PROBLEM:
This exercise calls for the listing to be set down exactly.

DATA EXTRACT:
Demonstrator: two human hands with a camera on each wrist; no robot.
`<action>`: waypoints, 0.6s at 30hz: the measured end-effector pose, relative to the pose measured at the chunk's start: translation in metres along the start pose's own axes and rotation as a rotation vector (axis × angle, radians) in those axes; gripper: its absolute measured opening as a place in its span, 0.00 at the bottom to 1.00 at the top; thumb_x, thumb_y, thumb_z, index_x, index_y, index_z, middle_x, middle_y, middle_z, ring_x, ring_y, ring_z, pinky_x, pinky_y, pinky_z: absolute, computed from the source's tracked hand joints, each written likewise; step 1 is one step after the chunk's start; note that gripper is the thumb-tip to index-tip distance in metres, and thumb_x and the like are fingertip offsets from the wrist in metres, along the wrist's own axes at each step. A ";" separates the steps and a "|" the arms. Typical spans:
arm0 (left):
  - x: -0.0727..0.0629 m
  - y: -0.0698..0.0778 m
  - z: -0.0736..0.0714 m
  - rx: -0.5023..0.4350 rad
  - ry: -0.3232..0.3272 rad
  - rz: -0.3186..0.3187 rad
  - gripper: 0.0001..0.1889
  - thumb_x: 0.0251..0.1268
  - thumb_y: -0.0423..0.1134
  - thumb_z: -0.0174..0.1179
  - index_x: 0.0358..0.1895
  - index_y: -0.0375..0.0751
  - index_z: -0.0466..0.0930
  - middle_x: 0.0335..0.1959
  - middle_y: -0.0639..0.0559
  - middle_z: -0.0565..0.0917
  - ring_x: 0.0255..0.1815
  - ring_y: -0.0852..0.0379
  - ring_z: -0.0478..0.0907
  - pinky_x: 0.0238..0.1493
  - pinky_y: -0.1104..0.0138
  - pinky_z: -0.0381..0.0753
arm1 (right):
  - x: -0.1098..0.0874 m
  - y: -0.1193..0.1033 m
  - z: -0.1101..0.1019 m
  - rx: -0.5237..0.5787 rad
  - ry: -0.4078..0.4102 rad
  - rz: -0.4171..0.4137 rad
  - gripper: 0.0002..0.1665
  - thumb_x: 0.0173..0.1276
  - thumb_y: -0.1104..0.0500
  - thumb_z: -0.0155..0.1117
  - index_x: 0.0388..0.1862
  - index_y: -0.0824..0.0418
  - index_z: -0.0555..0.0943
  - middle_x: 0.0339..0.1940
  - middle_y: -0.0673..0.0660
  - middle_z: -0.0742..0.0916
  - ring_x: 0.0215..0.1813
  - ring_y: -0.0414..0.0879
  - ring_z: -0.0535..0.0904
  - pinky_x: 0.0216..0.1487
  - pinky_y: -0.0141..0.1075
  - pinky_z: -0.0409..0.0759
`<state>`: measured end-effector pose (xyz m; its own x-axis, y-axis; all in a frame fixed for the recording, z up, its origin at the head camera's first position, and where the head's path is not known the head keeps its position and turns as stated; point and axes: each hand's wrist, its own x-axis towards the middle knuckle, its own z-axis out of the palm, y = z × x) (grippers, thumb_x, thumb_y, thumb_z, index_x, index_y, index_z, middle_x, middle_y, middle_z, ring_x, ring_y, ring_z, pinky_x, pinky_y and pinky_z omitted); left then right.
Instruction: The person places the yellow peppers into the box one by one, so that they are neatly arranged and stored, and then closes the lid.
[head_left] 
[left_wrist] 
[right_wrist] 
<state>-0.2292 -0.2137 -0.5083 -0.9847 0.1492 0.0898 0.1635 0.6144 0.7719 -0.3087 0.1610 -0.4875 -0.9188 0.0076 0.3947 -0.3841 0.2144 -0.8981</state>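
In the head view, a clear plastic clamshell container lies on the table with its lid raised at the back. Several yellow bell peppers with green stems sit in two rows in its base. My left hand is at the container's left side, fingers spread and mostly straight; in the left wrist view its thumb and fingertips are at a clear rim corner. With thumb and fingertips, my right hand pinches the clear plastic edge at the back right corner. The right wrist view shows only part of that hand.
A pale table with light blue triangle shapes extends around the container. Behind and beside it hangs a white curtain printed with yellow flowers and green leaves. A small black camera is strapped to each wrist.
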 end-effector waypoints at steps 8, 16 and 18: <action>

EXERCISE RESPONSE:
Demonstrator: two human hands with a camera on each wrist; no robot.
`<action>`: waypoints, 0.6s at 30hz: the measured end-effector pose, relative to the pose measured at the chunk's start: translation in metres along the start pose's own axes and rotation as a rotation vector (axis × angle, radians) in those axes; gripper: its absolute measured opening as a place in its span, 0.00 at the bottom to 1.00 at the top; thumb_x, thumb_y, thumb_z, index_x, index_y, index_z, middle_x, middle_y, middle_z, ring_x, ring_y, ring_z, pinky_x, pinky_y, pinky_z: absolute, computed from the source's tracked hand joints, each written likewise; step 1 is one step after the chunk's start; note that gripper is the thumb-tip to index-tip distance in metres, and thumb_x and the like are fingertip offsets from the wrist in metres, along the wrist's own axes at each step. A ";" separates the steps and a "|" the arms. Typical spans:
arm0 (left):
  - x: -0.0727..0.0629 m
  - y: -0.0698..0.0778 m
  - z: -0.0736..0.0714 m
  - rx: -0.5023..0.4350 rad
  - ry: -0.3232..0.3272 rad
  - rz: -0.3186..0.3187 rad
  - gripper: 0.0001..0.1889
  - thumb_x: 0.0251..0.1268
  - thumb_y: -0.0423..0.1134
  - thumb_z: -0.0174..0.1179
  - index_x: 0.0358..0.1895
  - index_y: -0.0375..0.0751
  - index_z: -0.0466..0.0930
  - middle_x: 0.0335..0.1959
  - middle_y: -0.0639..0.0559
  - middle_z: -0.0565..0.0917
  - ring_x: 0.0255..0.1815
  - ring_y: -0.0852..0.0379
  - ring_z: -0.0478..0.0907
  - pinky_x: 0.0238..0.1493
  - pinky_y: -0.1104..0.0138
  - pinky_z: -0.0381..0.0753
arm1 (right):
  - x: -0.1098..0.0874 m
  - y: -0.1193..0.1033 m
  - z: -0.1101..0.1019 m
  - rx: -0.5237..0.5787 rad
  - ry: -0.4078..0.4102 rad
  - rz: -0.4171..0.4137 rad
  - gripper: 0.0002..0.1665
  - thumb_x: 0.0173..0.1276
  - thumb_y: -0.1104..0.0500
  - thumb_z: -0.0155..0.1117
  - index_x: 0.0388..0.1862
  - index_y: -0.0824..0.0418
  - index_z: -0.0555..0.0943
  - middle_x: 0.0339..0.1940
  - middle_y: -0.0673..0.0660
  - middle_z: -0.0742..0.0916
  - ring_x: 0.0215..0.1813
  - ring_y: -0.0414..0.0879
  - ring_z: -0.0535..0.0904
  - pinky_x: 0.0216..0.1487
  - pinky_y: -0.0141..0.1075
  - pinky_z: -0.0409..0.0759
`<state>`: measured end-effector pose (xyz m; its own x-axis, y-axis; all in a frame fixed for the recording, z up, its origin at the head camera's first position, and where the head's path is not known the head keeps its position and turns as stated; point and axes: each hand's wrist, its own x-axis towards the middle knuckle, its own z-axis out of the palm, y = z × x) (grippers, thumb_x, thumb_y, thumb_z, index_x, index_y, index_z, middle_x, middle_y, middle_z, ring_x, ring_y, ring_z, pinky_x, pinky_y and pinky_z omitted); left then right.
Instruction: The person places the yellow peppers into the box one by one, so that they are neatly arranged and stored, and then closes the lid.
[head_left] 
[left_wrist] 
[right_wrist] 
<state>-0.2292 -0.2137 -0.5083 -0.9847 0.1492 0.0898 0.1635 0.6144 0.7719 -0.3087 0.1610 -0.4875 -0.9188 0.0076 0.3947 -0.3841 0.2144 -0.8981</state>
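In the head view, a clear plastic clamshell container lies on the table with its lid raised at the back. Several yellow bell peppers with green stems sit in two rows in its base. My left hand is at the container's left side, fingers spread and mostly straight; in the left wrist view its thumb and fingertips are at a clear rim corner. With thumb and fingertips, my right hand pinches the clear plastic edge at the back right corner. The right wrist view shows only part of that hand.
A pale table with light blue triangle shapes extends around the container. Behind and beside it hangs a white curtain printed with yellow flowers and green leaves. A small black camera is strapped to each wrist.
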 end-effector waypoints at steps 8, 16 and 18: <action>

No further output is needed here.